Thursday, November 29, 2007

 

Futile Work

William Morris, Useful Work versus Useless Toil:
For a man to be the whole of his life hopelessly engaged in performing one repulsive and never-ending task, is an arrangement fit enough for the hell imagined by theologians, but scarcely fit for any other form of society.
Henry David Thoreau, Life Without Principle:
Most men would be insulted, if it were proposed to employ them in throwing stones over a wall, and then in throwing them back, merely that they might earn their wages. But many are no more worthily employed now.
When he wrote about menial work unworthy of man's divine spark, Thoreau often recurred to the myth of the god Apollo tending the flocks of King Admetus as punishment:Other Greek myths illustrate the futility of work. I can think of three — the punishments suffered by Sisyphus, the Danaides (daughters of Danaus), and Ocnus in Hades.

Homer, Odyssey 11.593-600 (tr. Butcher and Lang), first mentions Sisyphus:
Yea and I beheld Sisyphus in strong torment, grasping a monstrous stone with both his hands. He was pressing thereat with hands and feet, and trying to roll the stone upward toward the brow of the hill. But oft as he was about to hurl it over the top, the weight would drive him back, so once again to the plain rolled the stone, the shameless thing. And he once more kept heaving and straining, and the sweat the while was pouring down his limbs, and the dust rose upwards from his head.
Guercino, Sisyphus

Plato, Gorgias 493 b-c (tr. Benjamin Jowett), first refers to the punishment of carrying water in a sieve:
Some ingenious person, probably a Sicilian or an Italian, playing with the word, invented a tale in which he called the soul—because of its believing and make-believe nature—a vessel, and the ignorant he called the uninitiated or leaky, and the place in the souls of the uninitiated in which the desires are seated, being the intemperate and incontinent part, he compared to a vessel full of holes, because it can never be satisfied. He is not of your way of thinking, Callicles, for he declares, that of all the souls in Hades, meaning the invisible world (aeides), these uninitiated or leaky persons are the most miserable, and that they pour water into a vessel which is full of holes out of a colander which is similarly perforated.
But it is not until [Plato], Axiochus 371 e (tr. George Burges), that this punishment is specifically associated with the Danaides:
But they, whose life has been passed in a course of evil doings, are driven by the Furies to Erebus and Chaos through Tartarus, where is the region of the impious, and the unfilled urns of the daughters of Danaus, and the thirst of Tantalus, and the trials of of Tityus, and the uncompleted stone of Sisyphus,
To whom begins again his labour's end.
Bibliography on the Danaides includes Campbell Bonner, "A Study of the Danaid Myth," Harvard Studies in Classical Philology 13 (1902) 129-173, Eva Keuls, Water Carriers in Hades: A Study of Catharsis Through Toil in Classical Antiquity (Amsterdam: A.M. Hakkert, 1974), and William Hansen, Ariadne's Thread: A Guide to International Tales Found in Classical Literature (Ithaca: Cornell University Press, 2002), pp. 69-75 = "Carrying Water in a Sieve." I have not read any of these.

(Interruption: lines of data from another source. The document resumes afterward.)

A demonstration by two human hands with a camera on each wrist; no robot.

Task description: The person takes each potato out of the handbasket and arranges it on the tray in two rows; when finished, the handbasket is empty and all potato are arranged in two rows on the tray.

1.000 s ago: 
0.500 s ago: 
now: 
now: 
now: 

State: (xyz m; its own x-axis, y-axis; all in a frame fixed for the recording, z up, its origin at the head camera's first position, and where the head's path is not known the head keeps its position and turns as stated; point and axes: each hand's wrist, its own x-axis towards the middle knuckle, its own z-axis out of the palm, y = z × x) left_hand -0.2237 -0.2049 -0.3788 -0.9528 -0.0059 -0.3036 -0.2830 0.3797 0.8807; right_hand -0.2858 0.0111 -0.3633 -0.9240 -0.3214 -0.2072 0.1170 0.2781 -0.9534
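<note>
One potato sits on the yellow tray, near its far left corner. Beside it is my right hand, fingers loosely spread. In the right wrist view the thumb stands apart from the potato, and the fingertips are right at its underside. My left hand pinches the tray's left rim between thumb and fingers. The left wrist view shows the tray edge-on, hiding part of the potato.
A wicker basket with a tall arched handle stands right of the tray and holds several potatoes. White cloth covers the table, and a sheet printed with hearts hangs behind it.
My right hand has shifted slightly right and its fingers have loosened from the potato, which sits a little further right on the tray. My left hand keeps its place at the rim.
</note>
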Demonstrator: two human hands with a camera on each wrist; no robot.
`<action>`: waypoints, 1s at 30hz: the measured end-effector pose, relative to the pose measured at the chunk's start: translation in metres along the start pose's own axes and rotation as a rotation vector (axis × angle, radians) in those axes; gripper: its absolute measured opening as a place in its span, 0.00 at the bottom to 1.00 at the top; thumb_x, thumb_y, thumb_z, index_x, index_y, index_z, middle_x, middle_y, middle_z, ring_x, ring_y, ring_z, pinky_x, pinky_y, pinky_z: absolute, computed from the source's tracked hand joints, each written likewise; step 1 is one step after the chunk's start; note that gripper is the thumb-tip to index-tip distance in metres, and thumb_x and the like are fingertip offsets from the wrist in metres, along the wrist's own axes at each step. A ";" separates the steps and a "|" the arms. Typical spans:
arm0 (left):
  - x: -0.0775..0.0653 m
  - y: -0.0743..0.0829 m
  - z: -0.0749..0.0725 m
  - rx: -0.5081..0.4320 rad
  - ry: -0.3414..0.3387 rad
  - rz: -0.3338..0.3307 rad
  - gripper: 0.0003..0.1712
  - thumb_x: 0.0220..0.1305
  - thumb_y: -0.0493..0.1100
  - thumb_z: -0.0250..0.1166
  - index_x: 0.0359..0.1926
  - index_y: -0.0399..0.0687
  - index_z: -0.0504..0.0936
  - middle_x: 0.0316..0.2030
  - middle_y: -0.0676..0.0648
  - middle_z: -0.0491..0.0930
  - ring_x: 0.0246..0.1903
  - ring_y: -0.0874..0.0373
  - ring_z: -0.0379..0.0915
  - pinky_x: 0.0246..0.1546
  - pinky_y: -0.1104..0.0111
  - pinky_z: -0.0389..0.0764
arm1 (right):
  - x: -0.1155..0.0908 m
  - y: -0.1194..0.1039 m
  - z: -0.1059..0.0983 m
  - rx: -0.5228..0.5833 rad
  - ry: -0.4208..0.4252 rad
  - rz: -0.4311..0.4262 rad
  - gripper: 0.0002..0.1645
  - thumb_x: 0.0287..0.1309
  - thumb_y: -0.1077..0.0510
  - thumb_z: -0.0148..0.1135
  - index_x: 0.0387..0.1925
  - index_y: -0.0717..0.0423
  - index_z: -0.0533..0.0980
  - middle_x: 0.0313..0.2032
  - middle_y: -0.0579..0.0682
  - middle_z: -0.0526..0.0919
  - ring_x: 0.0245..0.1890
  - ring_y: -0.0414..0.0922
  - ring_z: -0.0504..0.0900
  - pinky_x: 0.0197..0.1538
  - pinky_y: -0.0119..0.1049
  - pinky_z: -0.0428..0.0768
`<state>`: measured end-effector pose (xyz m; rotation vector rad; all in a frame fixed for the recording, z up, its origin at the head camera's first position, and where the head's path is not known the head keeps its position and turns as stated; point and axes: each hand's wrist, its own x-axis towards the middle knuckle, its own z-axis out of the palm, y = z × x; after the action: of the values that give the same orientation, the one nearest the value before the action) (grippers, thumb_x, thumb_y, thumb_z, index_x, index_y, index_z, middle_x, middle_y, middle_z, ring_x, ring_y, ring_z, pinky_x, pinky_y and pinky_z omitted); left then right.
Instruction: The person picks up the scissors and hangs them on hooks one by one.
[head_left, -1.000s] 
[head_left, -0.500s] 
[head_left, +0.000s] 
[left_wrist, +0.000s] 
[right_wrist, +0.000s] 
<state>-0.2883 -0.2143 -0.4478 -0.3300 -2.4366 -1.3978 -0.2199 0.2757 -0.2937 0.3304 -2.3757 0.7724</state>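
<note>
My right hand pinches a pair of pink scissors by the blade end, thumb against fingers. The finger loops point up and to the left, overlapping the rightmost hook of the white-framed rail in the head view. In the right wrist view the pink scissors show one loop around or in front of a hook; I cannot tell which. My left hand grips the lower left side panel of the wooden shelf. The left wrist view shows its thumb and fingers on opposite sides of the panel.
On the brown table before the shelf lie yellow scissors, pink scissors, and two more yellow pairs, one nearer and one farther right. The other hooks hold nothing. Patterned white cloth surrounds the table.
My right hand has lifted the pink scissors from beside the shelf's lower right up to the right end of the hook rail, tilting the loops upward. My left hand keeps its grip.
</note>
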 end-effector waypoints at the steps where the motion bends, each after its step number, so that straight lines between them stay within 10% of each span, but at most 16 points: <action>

John William Waterhouse, Danaides

Pausanias 10.29.1 (describing Polygnotus' painting of the underworld, tr. Peter Levi) tells the story of Ocnus:
Behind them is sitting a man who the inscription says is Oknos. He has been painted plaiting a rope, and a she-donkey stands beside him eating the rope as he plaits it. They say this Oknos was an industrious man with an extravagant wife; however much he earned working, she soon spent it.
For more on Ocnus see Friedhelm Hoffmann, Seilflechter in der Unterwelt, Zeitschrift für Papyrologie und Epigraphik 100 (1994) 339-346.